Protruding teeth is a common problem in both children and adults. Protruding teeth can cause difficulty to close mouth, chewing and speaking, and can make teeth more susceptible to injury, especially during contact sports

Protruding teeth is a common problem in both children and adults. Protruding teeth can cause difficulty to close mouth, chewing and speaking, and can make teeth more susceptible to injury, especially during contact sports. Children with protruding teeth may suffer from self-esteem issues.

What are the causes?

Protruding teeth can be caused by genetic (facial), soft tissue, oral habits or crowding of teeth.

  1. Skeletal facial pattern

    Skeletal facial pattern is genetically influenced. Protruding teeth is usually associated with long upper jaw or short lower jaw (figure 1). Sometimes the upper jaw can grow out of proportion to the rest of the facial structure. The lower jaw may be small in comparison to the upper jaw.

    Figure 1
  2. Soft tissue factors

    The presence of incompetent lips (upper and lower lip not touching), with failure of the lower lip to control the position of the upper incisors, can be an important cause. If the lower lip is trapped behind the upper teeth (Figure2), the trapped lip will push the upper teeth forward. Occasionally, a strap-like lower lip can cause the lower incisors to incline backward and worsens the protruding teeth. A tongue thrust may also cause incisor to incline forward and causes protruding teeth.

    Figure 2
  3. Habits

    Digit (thumb or finger) sucking can be an important factor causing protruding teeth (figure3).

    Figure 3
  4. Local factors

    Crowding (overlapping)in the upper arch can cause further forward movement of the upper central incisor and further worsening of protruding teeth. When the teeth don’t have enough space to erupt into, they could begin jutting out (Figure 4).


    Figure 4

Causes of protruding teeth
Skeletal facial pattern
  • Usually genetics
  • Long upper jaw or
  • Short lower jaw
Soft tissue factors
  • Incompetent lip (lips that do not touch)
  • Lower lip trap
  • strap-like lower lip
  • tongue thrust
Habits
  • Digit (thumb or finger) sucking
Local factors
  • Crowding(overlapping)in the upper arch

 

What are the benefits of fixing the protruding teeth?

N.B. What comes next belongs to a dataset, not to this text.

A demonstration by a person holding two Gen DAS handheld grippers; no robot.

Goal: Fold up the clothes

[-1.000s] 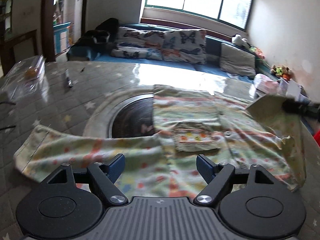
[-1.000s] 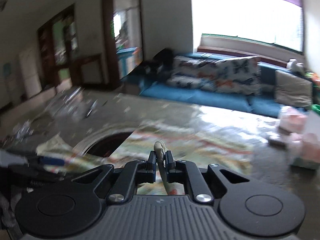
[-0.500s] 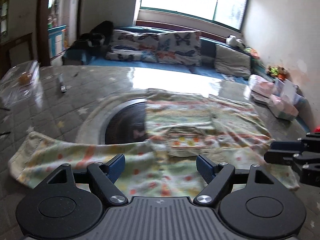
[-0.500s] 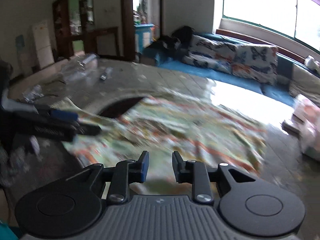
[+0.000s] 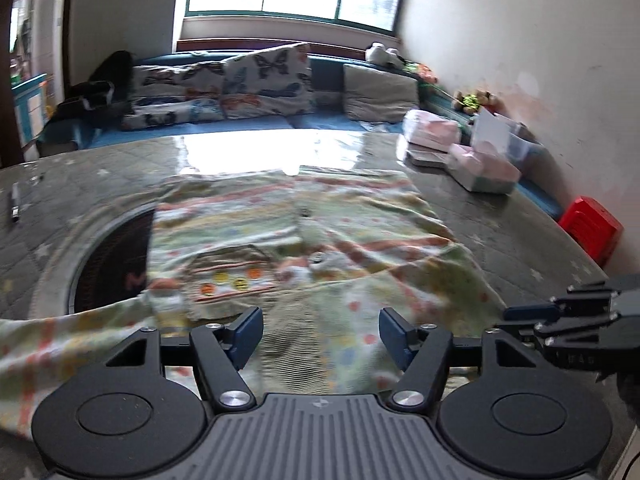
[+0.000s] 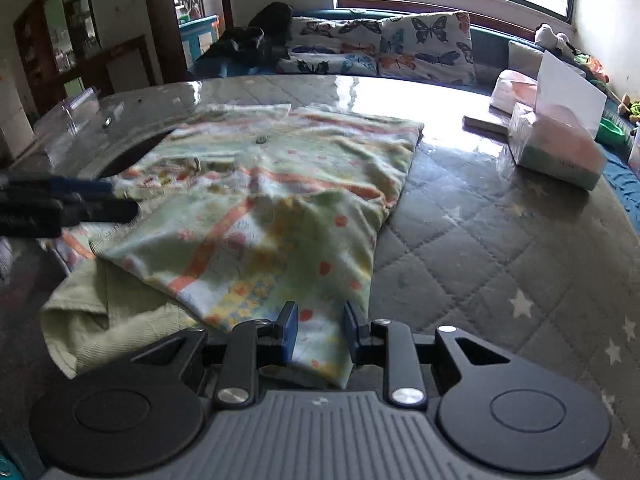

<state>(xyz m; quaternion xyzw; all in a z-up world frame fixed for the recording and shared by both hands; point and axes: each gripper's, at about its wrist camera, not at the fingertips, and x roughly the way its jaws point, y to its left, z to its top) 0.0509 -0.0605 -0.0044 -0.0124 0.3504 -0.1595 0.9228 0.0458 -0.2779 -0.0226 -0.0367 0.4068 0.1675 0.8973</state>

Benefits of treatment include:

  • An improvement in teeth and facial appearance
  • A reduction in the risk of teeth injuries
  • Relief of a deep traumatic bite (whereby the lower teeth touches and damages the upper gums)

What are the treatments for protruding teeth?

The treatment of protruding teeth depends on the patient’s motivation, age, severity of skeletal discrepancy and the facial profile.

Teenager

Mixed dentition (Both deciduous and permanent teeth present)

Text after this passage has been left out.